Montag, 4. Juni 2012

Der blaue Schurz

Alltägliche Arbeit am Hof - das Sensenschleifen
 
Seit jeher ist der blaue Schurz (Schürze) Bestandteil der Südtiroler Arbeitsgarderobe. “Ein Mann ohne Schurz ist nur halb angezogen”, besagt ein Sprichwort und der Schurz ist zum Teil heute noch allgegenwärtig und für gar manchen unverzichtbar.
Ursprünglich war der Schurz weiß, zunächst aus Leinen, gegen Ende des 19. Jh. wurde Baumwolle verwendet. Der lange weiße Schurz, mit dem sich die Bauern nach dem Sonntagsgottesdienst auf dem Dorfplatz oder auf den Märkten zeigten, war Ausdruck des Standesbewusstseins. Meist trug ihn nur der Bauer selbst, höchstens noch der Bauernknecht oder der Fütterer, nicht aber der kleine Knecht. Zwischen 1900 und 1950 wurde das “weiße Vortuch”, im Dialekt “Fürtig oder Fürchta” genannt, allmählich vom blauen Schurz abgelöst. Der Schurz diente in erster Linie als Schutz- und Arbeitskleidung, die in jeder Alltagssituation getragen wurde. Daneben erfüllte er noch andere praktische Aufgaben: als Sack, als Sähkorb, als Schweiß- oder Handtuch und nicht zuletzt diente das Schurzoberteil (“Pafer” oder “Brüstl”) beim Gang zu den Ämtern und Behörden zum Verstauen von allerlei Papierkram. Oftmals diente der Schurz auch dazu, die Hose oben zu halten.

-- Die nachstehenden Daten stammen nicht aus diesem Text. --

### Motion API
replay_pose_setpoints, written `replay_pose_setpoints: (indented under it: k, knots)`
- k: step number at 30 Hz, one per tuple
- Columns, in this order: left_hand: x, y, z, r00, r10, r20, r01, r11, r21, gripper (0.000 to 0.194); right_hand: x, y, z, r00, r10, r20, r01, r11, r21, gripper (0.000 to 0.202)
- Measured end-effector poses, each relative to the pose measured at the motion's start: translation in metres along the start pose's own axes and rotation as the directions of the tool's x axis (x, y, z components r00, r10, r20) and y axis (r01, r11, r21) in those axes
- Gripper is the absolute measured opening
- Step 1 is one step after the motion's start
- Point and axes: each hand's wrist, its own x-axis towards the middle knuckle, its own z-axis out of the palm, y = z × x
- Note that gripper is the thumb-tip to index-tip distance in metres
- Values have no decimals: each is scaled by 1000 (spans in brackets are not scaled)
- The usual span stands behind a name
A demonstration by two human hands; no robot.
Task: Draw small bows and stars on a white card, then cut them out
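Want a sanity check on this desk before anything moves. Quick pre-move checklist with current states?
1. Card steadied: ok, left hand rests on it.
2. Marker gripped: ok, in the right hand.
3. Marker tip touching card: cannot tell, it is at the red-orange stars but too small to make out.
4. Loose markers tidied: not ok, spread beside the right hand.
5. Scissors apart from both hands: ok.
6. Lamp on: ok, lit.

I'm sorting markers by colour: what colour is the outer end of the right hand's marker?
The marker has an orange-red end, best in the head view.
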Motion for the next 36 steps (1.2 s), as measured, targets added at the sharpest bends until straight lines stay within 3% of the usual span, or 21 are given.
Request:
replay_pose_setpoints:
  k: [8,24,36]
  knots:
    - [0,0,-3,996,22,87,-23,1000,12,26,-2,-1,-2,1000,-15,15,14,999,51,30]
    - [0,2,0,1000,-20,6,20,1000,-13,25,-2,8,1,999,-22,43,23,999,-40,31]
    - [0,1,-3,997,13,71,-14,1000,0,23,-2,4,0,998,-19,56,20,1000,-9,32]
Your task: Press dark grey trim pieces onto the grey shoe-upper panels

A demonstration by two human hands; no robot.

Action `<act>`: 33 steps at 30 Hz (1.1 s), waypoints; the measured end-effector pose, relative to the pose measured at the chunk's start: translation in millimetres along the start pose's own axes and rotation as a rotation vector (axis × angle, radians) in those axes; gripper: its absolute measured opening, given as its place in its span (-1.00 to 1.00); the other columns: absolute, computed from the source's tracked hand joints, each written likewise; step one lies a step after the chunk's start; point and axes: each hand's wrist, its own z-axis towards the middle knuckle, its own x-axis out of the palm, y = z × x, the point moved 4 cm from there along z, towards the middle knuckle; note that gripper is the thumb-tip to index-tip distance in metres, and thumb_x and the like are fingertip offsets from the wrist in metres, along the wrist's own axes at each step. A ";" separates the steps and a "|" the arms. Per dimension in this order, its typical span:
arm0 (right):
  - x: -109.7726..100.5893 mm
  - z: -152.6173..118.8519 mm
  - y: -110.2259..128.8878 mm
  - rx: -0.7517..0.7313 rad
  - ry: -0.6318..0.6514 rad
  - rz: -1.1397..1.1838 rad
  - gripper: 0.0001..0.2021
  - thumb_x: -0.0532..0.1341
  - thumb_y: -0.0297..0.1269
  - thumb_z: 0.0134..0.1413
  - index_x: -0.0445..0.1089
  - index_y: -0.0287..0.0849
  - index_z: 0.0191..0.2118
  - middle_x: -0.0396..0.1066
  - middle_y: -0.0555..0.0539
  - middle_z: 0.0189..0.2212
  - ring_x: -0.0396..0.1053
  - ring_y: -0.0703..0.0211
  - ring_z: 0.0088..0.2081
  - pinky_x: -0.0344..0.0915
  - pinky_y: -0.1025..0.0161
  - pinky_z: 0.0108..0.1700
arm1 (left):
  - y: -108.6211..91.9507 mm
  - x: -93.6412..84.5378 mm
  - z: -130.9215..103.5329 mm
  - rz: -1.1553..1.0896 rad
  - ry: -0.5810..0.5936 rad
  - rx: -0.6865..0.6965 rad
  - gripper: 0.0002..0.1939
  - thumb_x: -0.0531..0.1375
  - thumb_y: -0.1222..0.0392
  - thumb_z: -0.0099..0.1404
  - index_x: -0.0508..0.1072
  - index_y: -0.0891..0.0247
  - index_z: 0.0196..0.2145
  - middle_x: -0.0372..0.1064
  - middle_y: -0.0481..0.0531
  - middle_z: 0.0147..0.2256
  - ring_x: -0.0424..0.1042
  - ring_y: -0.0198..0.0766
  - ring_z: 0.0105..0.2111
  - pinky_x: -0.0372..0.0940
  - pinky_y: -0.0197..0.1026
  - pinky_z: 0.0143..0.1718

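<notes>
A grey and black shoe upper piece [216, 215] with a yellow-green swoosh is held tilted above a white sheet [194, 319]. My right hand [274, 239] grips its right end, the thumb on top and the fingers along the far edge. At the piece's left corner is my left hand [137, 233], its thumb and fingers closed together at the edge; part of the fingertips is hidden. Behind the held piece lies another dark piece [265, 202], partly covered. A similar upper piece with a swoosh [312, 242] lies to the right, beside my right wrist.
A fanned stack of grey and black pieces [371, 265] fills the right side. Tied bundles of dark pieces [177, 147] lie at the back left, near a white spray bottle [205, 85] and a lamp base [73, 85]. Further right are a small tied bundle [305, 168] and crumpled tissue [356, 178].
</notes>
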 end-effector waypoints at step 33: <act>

Erst viel später ist der Schurz mit gestickten Blumen oder einem humorvollen Spruch verziert worden, wie etwa “Lustig und ledig”, “Im Wein liegt die Wahrheit”, oder “Bauer mit Herz” …
Ein aufgedrehter, blauer Schurz bedeutet “Feierabend”: nach getaner Arbeit wird die rechte Ecke vom Schurz zum Rücken gezogen und dort in die Schurzbänder eingedreht, während die linke Ecke vorne nach unten schaut. Diese Eigenheiten und auch die
Art des Schurzbindens variiert in den einzelnen Tälern Südtirols.

“Wenn ihr die blaue Schürze seht, ahnt ihr sogleich wer vor euch steht:
Ein Südtiroler! Jederzeit trägt stolz er sie als Ehrenkleid,
Er trägt sie, wenn er wirkt und werkt; wenn er sich zu Tische sitzt, sich stärkt;
Des Festtags und bei Arbeitsruh, zeigt er die Schürze immerzu.
Die blaue Schürze ihn umweht, wenn er im Felde pflügt, eggt, sät,
beim Heuen, bei des Kornes Schnitt geht immer auch die Schürze mit.
Wenn er die Bäume fällt, zersägt, sein Fuhrwerk durch den Wald bewegt,
Zur Alm empor die Kühe treibt, die Schürze nie zuhause bleibt.
Wenn er in Schnee und Eis sich wagt, den Gemsbock sucht und ihn erjagt.
Das Edelweiß am Felsgrat pflückt, die blaue Schürze oft ihn schmückt.
Die Schürze leuchtet froh, sie blinkt! Beim Obst- und Weinbau blau sie winkt.
In ihr kredenzt der Wirt den Wein, schenkt rot, schenkt weiß dem Gast ihn ein.
Ob Handwerker, ob Arbeitsmann, er zieht die blaue Schürze an.
Mit ihr er sich zum Volk bekennt, das Südtirol sein eigen nennt.
Der Bub führt aus sie und der Greis, der um den Sinn der Schürze weiß.
Wer sie trägt, der hat nicht verloren, die Freiheit die mit ihm geboren -
die blaue Schürze heißet auch: Festhalten an der Väter Brauch.
An Mutterlaut und Heimatland, in die der Herrgott ihn gesandt.
Die Schürze bleibt ihm Wappenzier, sein eig’ner Adel bürgt dafür.
Stolz zeigt er sie, ob reich, ob arm, für Südtirol in Freud und Harm.”